- [About this task]: The data below must be copied in full and without any change.

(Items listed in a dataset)
■ ■ ■ ■ ■
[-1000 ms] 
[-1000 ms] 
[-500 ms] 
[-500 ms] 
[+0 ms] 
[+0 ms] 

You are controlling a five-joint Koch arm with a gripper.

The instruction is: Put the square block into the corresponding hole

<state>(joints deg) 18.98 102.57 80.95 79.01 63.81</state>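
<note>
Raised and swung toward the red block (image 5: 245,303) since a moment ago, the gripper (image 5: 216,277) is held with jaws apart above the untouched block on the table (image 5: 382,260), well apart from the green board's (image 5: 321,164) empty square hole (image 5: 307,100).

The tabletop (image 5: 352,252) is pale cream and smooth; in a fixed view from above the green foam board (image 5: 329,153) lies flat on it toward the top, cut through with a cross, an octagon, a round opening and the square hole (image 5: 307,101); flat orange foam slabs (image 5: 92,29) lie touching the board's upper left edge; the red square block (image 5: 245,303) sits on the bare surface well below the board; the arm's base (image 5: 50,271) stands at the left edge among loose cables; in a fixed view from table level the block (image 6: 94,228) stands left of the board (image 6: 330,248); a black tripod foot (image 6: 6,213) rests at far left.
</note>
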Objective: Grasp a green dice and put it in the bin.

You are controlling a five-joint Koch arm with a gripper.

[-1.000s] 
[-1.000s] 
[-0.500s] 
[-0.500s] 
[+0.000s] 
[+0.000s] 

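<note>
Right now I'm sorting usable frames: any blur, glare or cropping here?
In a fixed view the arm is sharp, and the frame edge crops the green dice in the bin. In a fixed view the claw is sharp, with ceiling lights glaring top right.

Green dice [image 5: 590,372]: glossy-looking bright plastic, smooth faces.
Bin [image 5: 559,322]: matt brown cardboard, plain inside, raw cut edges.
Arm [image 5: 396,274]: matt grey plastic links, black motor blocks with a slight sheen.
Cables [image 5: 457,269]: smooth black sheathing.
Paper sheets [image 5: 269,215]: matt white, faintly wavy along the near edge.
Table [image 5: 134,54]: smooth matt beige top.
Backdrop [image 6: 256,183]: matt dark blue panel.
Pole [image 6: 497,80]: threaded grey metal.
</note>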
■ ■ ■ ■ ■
- [Response to this exercise]:
[-1000 ms] 
[-1000 ms] 
[-500 ms] 
[-500 ms] 
[+0 ms] 
[+0 ms] 

You are controlling a five-joint Koch arm with a gripper.

The instruction is: Put the square block into the corresponding hole

<state>(joints deg) 18.98 102.57 80.95 79.01 63.81</state>
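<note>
Raised and swung toward the red block (image 5: 245,303) since a moment ago, the gripper (image 5: 216,277) is held with jaws apart above the untouched block on the table (image 5: 382,260), well apart from the green board's (image 5: 321,164) empty square hole (image 5: 307,100).

The tabletop (image 5: 352,252) is pale cream and smooth; in a fixed view from above the green foam board (image 5: 329,153) lies flat on it toward the top, cut through with a cross, an octagon, a round opening and the square hole (image 5: 307,101); flat orange foam slabs (image 5: 92,29) lie touching the board's upper left edge; the red square block (image 5: 245,303) sits on the bare surface well below the board; the arm's base (image 5: 50,271) stands at the left edge among loose cables; in a fixed view from table level the block (image 6: 94,228) stands left of the board (image 6: 330,248); a black tripod foot (image 6: 6,213) rests at far left.
</note>
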Objective: Grasp a green dice and put it in the bin.

You are controlling a five-joint Koch arm with a gripper.

[-1.000s] 
[-1.000s] 
[-0.500s] 
[-0.500s] 
[+0.000s] 
[+0.000s] 

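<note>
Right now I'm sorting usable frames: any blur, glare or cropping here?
In a fixed view the arm is sharp, and the frame edge crops the green dice in the bin. In a fixed view the claw is sharp, with ceiling lights glaring top right.

Green dice [image 5: 590,372]: glossy-looking bright plastic, smooth faces.
Bin [image 5: 559,322]: matt brown cardboard, plain inside, raw cut edges.
Arm [image 5: 396,274]: matt grey plastic links, black motor blocks with a slight sheen.
Cables [image 5: 457,269]: smooth black sheathing.
Paper sheets [image 5: 269,215]: matt white, faintly wavy along the near edge.
Table [image 5: 134,54]: smooth matt beige top.
Backdrop [image 6: 256,183]: matt dark blue panel.
Pole [image 6: 497,80]: threaded grey metal.
</note>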

This exercise has now been finished.